Task brief: Find the line below with "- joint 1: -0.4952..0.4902" and the line with "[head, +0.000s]". Output exactly those lines and everything between them, leaving out the pictures.

Source material:
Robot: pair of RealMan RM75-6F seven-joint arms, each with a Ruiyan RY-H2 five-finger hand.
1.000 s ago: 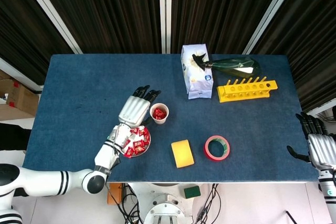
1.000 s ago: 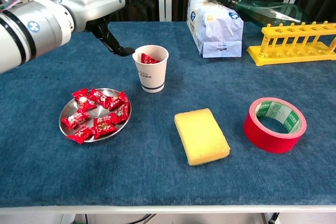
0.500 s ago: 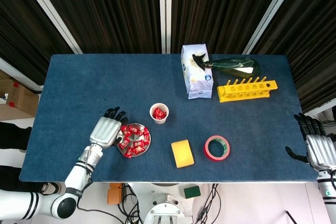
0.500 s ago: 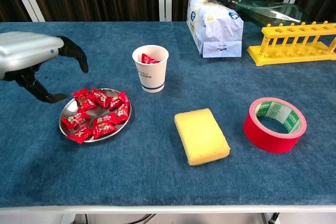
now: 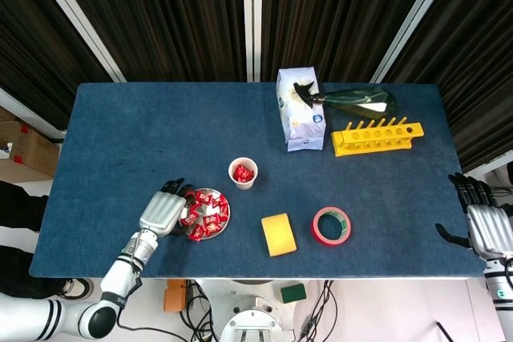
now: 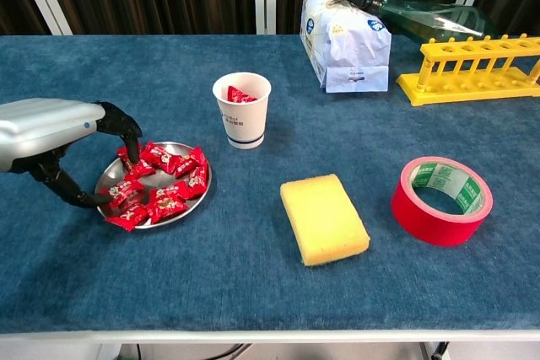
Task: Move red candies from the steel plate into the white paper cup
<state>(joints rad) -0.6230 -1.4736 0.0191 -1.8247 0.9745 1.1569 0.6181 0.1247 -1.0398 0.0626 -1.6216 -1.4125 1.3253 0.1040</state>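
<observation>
The left hand (image 6: pixel 63 137) is at the left edge of the steel plate (image 6: pixel 199 196), with its fingers (image 6: pixel 126 132) curved down onto the red candies (image 6: pixel 164 183); I cannot tell if it holds one. The white paper cup (image 6: pixel 243 111) stands just behind the plate and has some red candies inside. The right hand (image 5: pixel 485 226) stays off the right edge of the blue tabletop (image 6: pixel 337 292), fingers apart, holding nothing.
</observation>
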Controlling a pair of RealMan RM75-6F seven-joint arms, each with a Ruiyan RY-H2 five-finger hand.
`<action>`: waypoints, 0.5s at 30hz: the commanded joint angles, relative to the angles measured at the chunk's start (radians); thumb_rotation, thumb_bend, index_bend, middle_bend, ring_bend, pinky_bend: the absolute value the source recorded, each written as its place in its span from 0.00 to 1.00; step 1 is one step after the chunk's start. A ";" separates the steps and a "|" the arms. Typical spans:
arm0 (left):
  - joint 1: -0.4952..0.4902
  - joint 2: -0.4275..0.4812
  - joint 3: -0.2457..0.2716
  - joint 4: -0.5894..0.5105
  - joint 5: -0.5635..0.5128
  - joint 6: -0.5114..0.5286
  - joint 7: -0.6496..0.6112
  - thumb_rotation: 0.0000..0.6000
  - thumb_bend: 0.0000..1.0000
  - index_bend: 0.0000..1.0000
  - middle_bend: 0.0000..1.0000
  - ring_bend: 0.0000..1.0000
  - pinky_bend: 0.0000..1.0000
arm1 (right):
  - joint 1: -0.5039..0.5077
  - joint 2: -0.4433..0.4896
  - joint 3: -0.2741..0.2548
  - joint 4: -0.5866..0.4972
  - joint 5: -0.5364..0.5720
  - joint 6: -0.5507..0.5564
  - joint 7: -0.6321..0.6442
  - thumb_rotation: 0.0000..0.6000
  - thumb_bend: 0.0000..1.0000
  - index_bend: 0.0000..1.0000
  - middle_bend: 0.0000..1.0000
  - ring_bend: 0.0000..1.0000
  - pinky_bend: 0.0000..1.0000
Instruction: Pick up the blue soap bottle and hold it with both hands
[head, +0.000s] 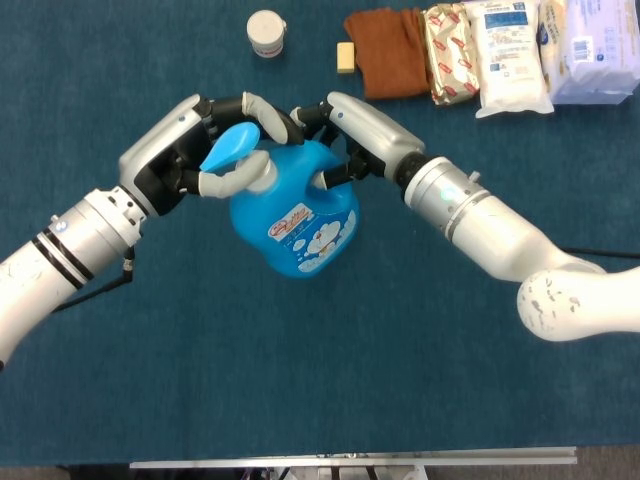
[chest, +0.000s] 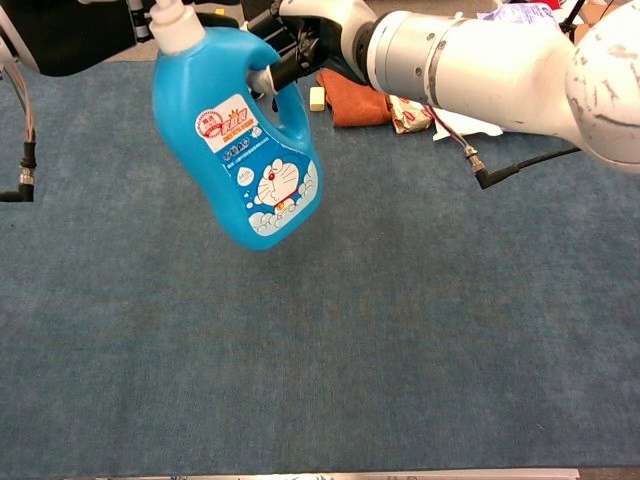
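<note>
- Above the counter (head: 150, 380), I hold the blue soap bottle (head: 293, 220) tilted.
- Left hand (head: 190, 155): fingers wrap its neck.
- Right hand (head: 345, 140): fingers grasp its handle.

One blue plastic soap bottle (head: 293, 220), one small round white-lidded jar (head: 266, 32), one pale yellow soap bar (head: 346, 57), one folded rust-brown cloth (head: 388, 52), three white plastic-wrapped packets (head: 508, 55).

- The blue soap bottle (chest: 240, 140) hangs tilted above the blue cloth (chest: 400, 330).
- The right hand (chest: 300, 40) grips its handle, fingers hooked through.
- Just beyond the hand lies a brown cloth (chest: 355, 103).
</note>
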 joint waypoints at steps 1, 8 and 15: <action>-0.007 0.003 0.009 0.007 0.016 0.000 -0.019 1.00 0.40 0.40 0.36 0.24 0.27 | -0.001 -0.001 0.003 0.002 0.001 -0.002 -0.001 1.00 0.54 0.61 0.50 0.40 0.45; -0.019 0.007 0.028 0.027 0.050 0.013 -0.072 0.55 0.34 0.32 0.29 0.21 0.27 | -0.002 -0.009 0.007 0.010 0.007 -0.004 -0.010 1.00 0.54 0.61 0.50 0.40 0.45; -0.027 0.001 0.045 0.043 0.061 0.034 -0.096 0.35 0.31 0.28 0.26 0.19 0.27 | -0.004 -0.009 0.011 0.013 0.013 -0.007 -0.016 1.00 0.54 0.61 0.50 0.40 0.45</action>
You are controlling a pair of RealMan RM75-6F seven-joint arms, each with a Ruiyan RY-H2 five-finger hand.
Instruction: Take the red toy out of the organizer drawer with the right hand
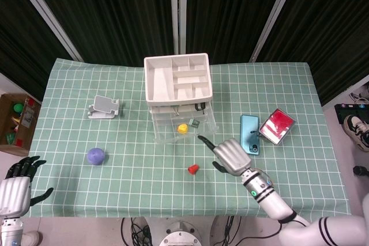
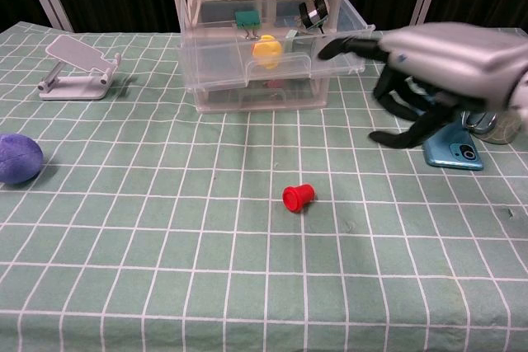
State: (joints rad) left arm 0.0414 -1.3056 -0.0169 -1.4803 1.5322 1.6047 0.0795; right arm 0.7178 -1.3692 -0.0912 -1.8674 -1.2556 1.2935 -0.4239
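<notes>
The red toy [image 1: 193,169] [image 2: 297,197] lies on its side on the green checked cloth, in front of the organizer. The clear organizer [image 1: 179,97] [image 2: 256,39] has its upper drawer [image 1: 199,124] [image 2: 330,43] pulled out, with a yellow item [image 1: 182,128] [image 2: 266,51] and clips inside. My right hand [image 1: 230,155] [image 2: 437,72] hovers open to the right of the toy, fingers spread, one finger stretched toward the drawer front; it holds nothing. My left hand [image 1: 16,191] is at the bottom left corner of the head view, off the table, fingers apart and empty.
A purple ball [image 1: 95,155] [image 2: 18,158] sits at the left. A white phone stand [image 1: 104,108] [image 2: 78,68] is behind it. A teal phone [image 1: 249,134] [image 2: 450,150] and a red-lidded metal cup [image 1: 277,126] [image 2: 505,92] lie right of the organizer, close to my right hand.
</notes>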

Result below:
  - joint 1: -0.4952..0.4902
  - joint 2: -0.4275..0.4812
  - joint 3: -0.2457..0.2716
  - joint 4: -0.5894..0.5105
  - joint 5: -0.5635..0.5128
  - joint 6: -0.5114..0.5286
  - joint 7: -0.6496..0.6112
  - thumb_rotation: 0.0000..0.6000
  - thumb_bend: 0.0000..1.0000
  - index_bend: 0.0000..1.0000
  - middle_bend: 0.0000..1.0000
  - ring_bend: 0.0000..1.0000
  - pinky_bend: 0.0000..1.0000
arm1 (right):
  - joint 1: -0.5039..0.5077
  - joint 2: -0.4433..0.4896
  - joint 3: -0.2741..0.2548
  - joint 4: -0.5866..0.4972
  - joint 5: -0.5364..0.5720
  - joint 6: -0.5507..0.5564
  - joint 7: -0.6321..0.6442
  - thumb_rotation: 0.0000..0.6000
  - thumb_bend: 0.0000..1.0000
  - index_bend: 0.0000..1.0000
  - middle_bend: 0.0000..1.0000
  - ring_bend: 0.0000..1.0000
  - pinky_bend: 0.0000..1.0000
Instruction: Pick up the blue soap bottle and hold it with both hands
[head, +0.000s] 

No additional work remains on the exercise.